Ciertamente, la preocupación ecológica no puede llevar a un menoscabo de las obligaciones fundamentales que tenemos hacia el ser humano. Sería absurdo, pero no es difícil que ocurra, que se organicen movilizaciones populares en favor de los bosques mientras se guarda un silencio cómplice ante la existencia de clínicas donde cada año son abortados cientos (a veces miles) de seres humanos. Como también sería absurdo invertir millones de dólares o de euros para limpiar un río mientras en las orillas del mismo mueren cada año cientos (o miles) de personas por carecer de las medicinas básicas para el tratamiento de la malaria.
La bioética tiene, por lo tanto, que estudiar y proponer soluciones para tutelar el ambiente en el que vivimos.
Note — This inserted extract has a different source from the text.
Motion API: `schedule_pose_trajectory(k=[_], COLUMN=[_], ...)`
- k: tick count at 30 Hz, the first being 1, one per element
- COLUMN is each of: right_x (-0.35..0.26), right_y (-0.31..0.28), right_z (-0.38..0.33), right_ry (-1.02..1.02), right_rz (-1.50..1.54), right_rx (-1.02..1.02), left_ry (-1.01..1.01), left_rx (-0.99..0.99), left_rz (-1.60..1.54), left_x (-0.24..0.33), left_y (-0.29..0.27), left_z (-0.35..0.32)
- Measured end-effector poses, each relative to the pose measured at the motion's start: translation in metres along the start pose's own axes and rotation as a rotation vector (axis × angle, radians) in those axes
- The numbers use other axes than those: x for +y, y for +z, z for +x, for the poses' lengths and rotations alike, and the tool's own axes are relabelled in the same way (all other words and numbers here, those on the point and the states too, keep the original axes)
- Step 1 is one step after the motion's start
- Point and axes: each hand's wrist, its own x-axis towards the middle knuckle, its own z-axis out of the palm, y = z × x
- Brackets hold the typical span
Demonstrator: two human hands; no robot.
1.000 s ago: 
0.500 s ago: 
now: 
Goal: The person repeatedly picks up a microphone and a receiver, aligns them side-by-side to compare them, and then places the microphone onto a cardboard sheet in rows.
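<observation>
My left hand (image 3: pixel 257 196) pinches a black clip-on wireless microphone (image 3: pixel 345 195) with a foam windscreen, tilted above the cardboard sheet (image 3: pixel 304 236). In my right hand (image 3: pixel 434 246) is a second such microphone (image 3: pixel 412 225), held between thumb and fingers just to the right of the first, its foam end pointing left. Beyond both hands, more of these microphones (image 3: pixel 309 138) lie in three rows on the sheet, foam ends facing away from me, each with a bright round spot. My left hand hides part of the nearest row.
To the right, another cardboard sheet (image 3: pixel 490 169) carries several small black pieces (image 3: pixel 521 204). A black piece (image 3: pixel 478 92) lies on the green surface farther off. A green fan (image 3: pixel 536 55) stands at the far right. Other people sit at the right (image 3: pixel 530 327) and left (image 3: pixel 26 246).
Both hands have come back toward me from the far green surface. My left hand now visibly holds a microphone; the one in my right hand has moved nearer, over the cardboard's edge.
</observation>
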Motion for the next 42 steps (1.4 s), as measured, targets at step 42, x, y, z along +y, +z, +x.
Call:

Sobre esto, el Papa Benedicto XVI indicaba lo siguiente:
“La conservación del medio ambiente, la promoción del desarrollo sostenible y la atención particular al cambio climático son cuestiones que preocupan mucho a toda la familia humana. Ninguna nación o sector comercial puede ignorar las implicaciones éticas presentes en todo desarrollo económico y social. La investigación científica demuestra cada vez con más claridad que el impacto de la actividad humana en cualquier lugar o región puede tener efectos sobre todo el mundo. Las consecuencias del descuido del medio ambiente no se limitan a la región inmediata o a un pueblo, porque dañan siempre la convivencia humana, y así traicionan la dignidad humana y violan los derechos de los ciudadanos, que desean vivir en un ambiente seguro” (Mensaje de Benedicto XVI a los participantes en el VII Simposio sobre “Religión, ciencia y medio ambiente”, 1 de septiembre de 2007).